* **TASK PROMPT**
The lines you return must be all those in the data that hold the string "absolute".

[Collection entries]
__________________________________________________

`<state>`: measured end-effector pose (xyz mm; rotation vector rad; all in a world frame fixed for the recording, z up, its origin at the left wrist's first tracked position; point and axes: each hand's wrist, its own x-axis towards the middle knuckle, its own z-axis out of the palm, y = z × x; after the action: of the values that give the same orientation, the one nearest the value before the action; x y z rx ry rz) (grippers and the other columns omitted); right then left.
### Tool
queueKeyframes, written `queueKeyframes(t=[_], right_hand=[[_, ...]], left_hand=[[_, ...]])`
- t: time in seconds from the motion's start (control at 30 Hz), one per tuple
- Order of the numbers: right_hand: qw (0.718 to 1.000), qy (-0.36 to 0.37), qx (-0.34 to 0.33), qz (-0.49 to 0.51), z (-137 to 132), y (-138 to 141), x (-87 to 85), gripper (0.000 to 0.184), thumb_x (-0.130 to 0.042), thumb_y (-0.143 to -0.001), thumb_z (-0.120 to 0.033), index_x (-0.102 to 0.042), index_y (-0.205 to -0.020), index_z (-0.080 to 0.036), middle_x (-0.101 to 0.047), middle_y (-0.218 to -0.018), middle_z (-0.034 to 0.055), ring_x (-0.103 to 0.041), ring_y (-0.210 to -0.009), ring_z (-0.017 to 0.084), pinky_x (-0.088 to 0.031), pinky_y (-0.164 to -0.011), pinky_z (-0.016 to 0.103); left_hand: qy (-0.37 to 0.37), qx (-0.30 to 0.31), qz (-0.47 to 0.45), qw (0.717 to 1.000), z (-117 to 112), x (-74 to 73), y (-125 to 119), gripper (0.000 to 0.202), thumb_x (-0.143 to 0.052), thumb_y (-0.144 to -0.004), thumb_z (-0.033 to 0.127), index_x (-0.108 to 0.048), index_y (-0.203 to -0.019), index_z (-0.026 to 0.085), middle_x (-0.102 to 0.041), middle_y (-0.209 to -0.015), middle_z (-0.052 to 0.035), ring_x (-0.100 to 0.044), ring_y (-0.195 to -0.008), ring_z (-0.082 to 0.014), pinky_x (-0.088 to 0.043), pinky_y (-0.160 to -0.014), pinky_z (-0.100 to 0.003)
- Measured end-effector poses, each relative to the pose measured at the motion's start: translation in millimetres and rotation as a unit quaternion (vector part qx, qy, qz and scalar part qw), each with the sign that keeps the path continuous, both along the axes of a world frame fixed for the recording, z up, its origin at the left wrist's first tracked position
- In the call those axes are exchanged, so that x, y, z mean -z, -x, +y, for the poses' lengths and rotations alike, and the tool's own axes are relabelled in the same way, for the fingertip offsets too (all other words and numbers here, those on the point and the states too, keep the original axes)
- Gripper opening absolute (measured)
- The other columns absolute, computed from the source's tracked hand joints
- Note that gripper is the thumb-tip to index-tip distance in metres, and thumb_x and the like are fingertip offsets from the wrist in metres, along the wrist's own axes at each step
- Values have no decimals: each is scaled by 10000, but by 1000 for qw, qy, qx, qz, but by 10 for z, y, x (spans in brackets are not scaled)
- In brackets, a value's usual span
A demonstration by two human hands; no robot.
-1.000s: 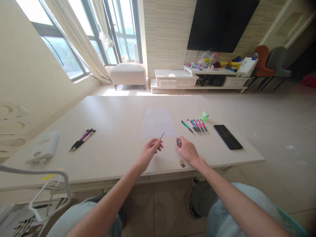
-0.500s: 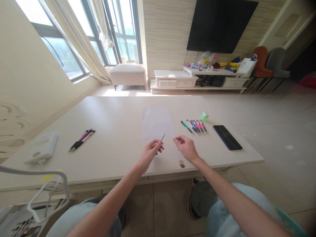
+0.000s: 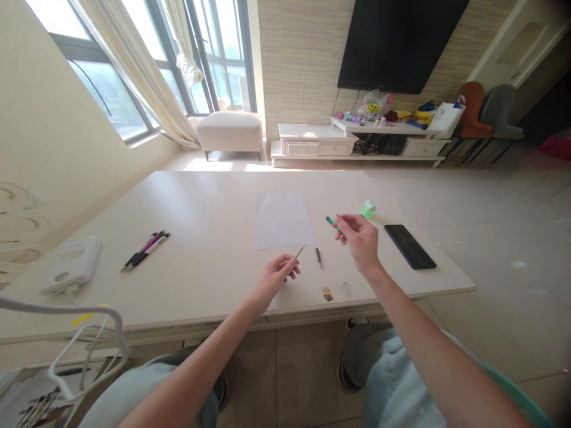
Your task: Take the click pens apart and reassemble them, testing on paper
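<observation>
Counted on the table [image 3: 200, 238]: one sheet of paper [image 3: 283, 217], one phone [image 3: 409, 246], one dark grey pen part [image 3: 318, 257], three pens [image 3: 145, 252] at the left. One teal pen [image 3: 329, 220] was partly covered by the right hand [image 3: 360, 239]; whether it was gripped could not be told. The tabletop was pale; a television [image 3: 399, 47] was mounted beyond. A rod [image 3: 300, 251], thin, dark and straight, was pinched in the left hand [image 3: 276, 278], near the paper's near edge.

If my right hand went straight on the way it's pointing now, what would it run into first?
Most likely the teal pen, whose end shows right at the fingertips of your right hand. From this angle, I can't tell whether they already touch it or hover above it.
</observation>
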<state>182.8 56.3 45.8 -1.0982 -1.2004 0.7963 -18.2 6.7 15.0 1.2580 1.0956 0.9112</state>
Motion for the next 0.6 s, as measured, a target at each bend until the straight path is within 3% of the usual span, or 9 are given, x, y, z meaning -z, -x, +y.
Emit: queueKeyframes(t=[0.1,0.2,0.37,0.6], right_hand=[[995,45,15,-84,42,-177,122,338,-629,-723,-437,-616,-853,-125,-678,-762,82,-605,-528,141,-419,-413,223],[975,66,-5,-214,-47,-125,369,243,-585,-775,-385,-624,-840,-154,-680,-765,60,-624,-577,153,-480,-529,263],[886,-17,6,-464,-201,115,640,160,-519,-842,-260,-671,-830,-214,-638,-895,56,-587,-858,174,-445,-751,274],[854,-25,55,-516,-102,226,717,165,-516,-848,-255,-673,-830,-206,-577,-872,57,-524,-879,186,-415,-776,278]], left_hand=[[3,-7,-2,1000,-1,-10,25,387,-497,-801,560,-566,-819,180,-605,-777,-41,-503,-678,-135,-340,-605,-239],[2,-16,1,1000,-6,-17,55,396,-506,-791,570,-568,-816,180,-605,-770,-42,-507,-673,-137,-342,-599,-240],[-4,-25,-1,1000,-25,-14,89,384,-518,-791,555,-578,-824,177,-614,-777,-44,-511,-673,-133,-351,-608,-246],[-6,-20,-4,1000,-33,-13,118,369,-506,-805,540,-573,-835,178,-607,-775,-40,-506,-676,-132,-346,-609,-246]])
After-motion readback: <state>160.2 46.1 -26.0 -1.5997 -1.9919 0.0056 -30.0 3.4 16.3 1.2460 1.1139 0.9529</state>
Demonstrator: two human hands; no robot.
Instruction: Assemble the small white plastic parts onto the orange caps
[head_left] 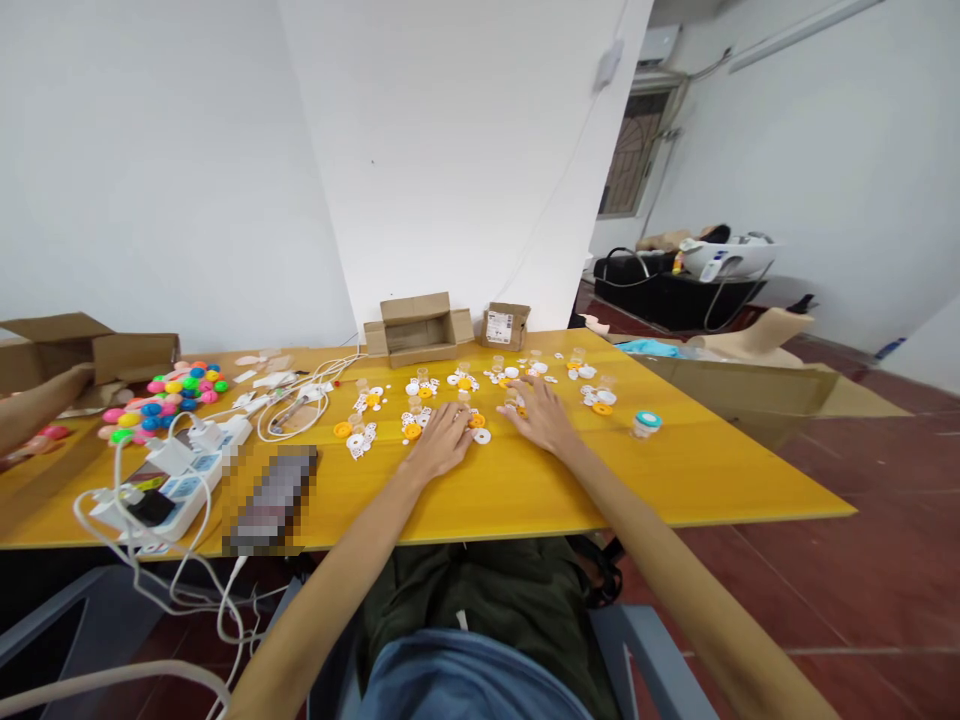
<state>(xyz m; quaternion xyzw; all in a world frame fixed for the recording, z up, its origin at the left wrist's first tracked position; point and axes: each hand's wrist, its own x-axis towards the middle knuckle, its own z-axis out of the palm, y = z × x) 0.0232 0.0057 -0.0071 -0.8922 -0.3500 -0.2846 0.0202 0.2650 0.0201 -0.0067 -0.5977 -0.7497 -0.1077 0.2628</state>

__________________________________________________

* **RESPONSE AREA**
- Gripper opening absolute (measured)
- The other columns absolute, computed from the source's tracked hand joints

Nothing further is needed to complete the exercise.